Ему понравилось это сравнение. Ему показалось, что он знает, для кого и кто готовит эти спагетти.
Их готовит его любимая маленькая бабушка.
Для него.
У нее крепкие руки, она подбрасывает спагетти в дуршлаге, вся куча в воздухе оживает и кажется чудовищем, у которого такие упругие щупальца – а может, это волосы Медузы Горгоны, – а бабушка ворчит, и щеки у нее словно спелые яблоки, а он столь мал, что может ответить на это ворчанье только тем, что сейчас подойдет сзади, дотянется, обнимет и поцелует ее за ухом, и бабушка вздрогнет, рассмеется, скажет: «Да ну тебя!» – и, очень довольная, положит ему гору спагетти, будет сидеть рядом, смотреть, как он ест, подкладывать ему то и другое, будет просить попробовать аджики, в которой скрыто множество едких иголочек, что впиваются в язык – ну совсем так, как это бывает, если разжевать все тот же цветок сурепки, а если переборщить, то во рту все займется, как от непереносимой горечи, что будит небо, а лучше сказать, просто ошарашивает его, заставляя долго держать рот открытым, учащенно дышать, утирать слезы и указывать бабушке на стакан воды, который она, смеясь, сейчас же ему подаст.
Кают-компания была пуста, и в этой пустоте было нечто такое, что подталкивало его к детским воспоминаниям.
Словно кто-то только и ждал, специально высвободив для него это пространство, чтобы выстудить прохладным воздухом длинные отмели на его спине, и подхватив возникшие в нем видения прошлого унести их подальше отсюда в трепетный космос, принадлежащий только ему одному.
И это похищение, произойди оно на самом деле, не расстроило бы его вовсе.
Сейчас ему казалось – попроси его кто-либо, и он с радостью поделился бы любыми своими переживаниями, как бы глубоко они не залегали в той пазухе, где прячутся все чудные душевные дары.
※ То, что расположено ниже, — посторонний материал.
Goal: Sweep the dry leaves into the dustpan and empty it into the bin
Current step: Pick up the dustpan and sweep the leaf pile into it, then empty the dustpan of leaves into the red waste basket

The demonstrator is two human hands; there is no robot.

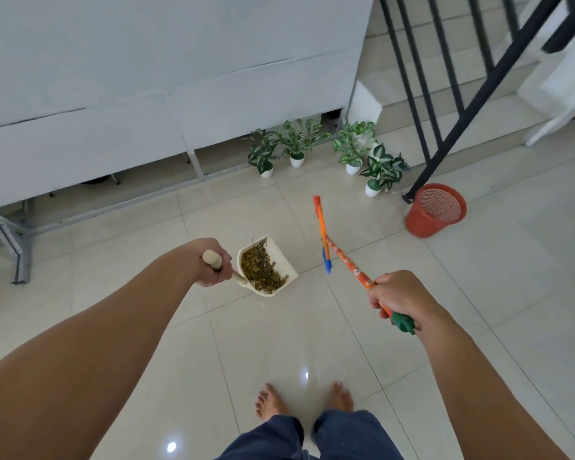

Он устроился на своем обычном месте – в углу дивана за дальним столиком – и, как всегда, неторопливо вписавшись спиной в угол, обжил его, развернулся ко входу, и подвернув под себя ногу, сел на левое бедро, облокотившись о стол.
Теперь он не нашел бы в душе ни следа от недавнего раздражения, хотя где-нибудь там внутри было, наверное, темное пятнышко, подобное тому, что ищет врач на рентгеновском снимке грудной клетки.
С этого момента он словно утратил какую-то часть своего зрения, потому что почти не замечал происходящего, хотя раньше, начни заполняться сослуживцами помещение, и даже покажись в дверном проеме голова первого из них, стань он непременными толчками подниматься по трапу как какой-то поршень или игрушечный болванчик в шкатулке, подпрыгивающий при нажатии кнопки, то он немедленно ощутил бы, как им овладевает досада, появляющаяся, возможно, из того вечного темного пятнышка, в котором она потом и исчезнет.
Он не заметил, как за столом появился Костя – необычайно хрупкий, высокий блондинистый франт.
С ним в обычное время он непременно вступил бы в словесную перепалку, и Косте досталось бы непременно.
Но его сегодня не раздражало как Костин голос, обращенной к вестовому, расцветает вальяжной нежностью, чтобы с помощью примитивных ухищрений выпросить добавки.
Раньше он придумал бы для этой ласковости какой-нибудь новый эпитет, назвал бы ее, скажем, сладкой и липкой, сказал бы, что она пристает к человеку, как свежее тесто, и ее потом никак не снять с пальцев.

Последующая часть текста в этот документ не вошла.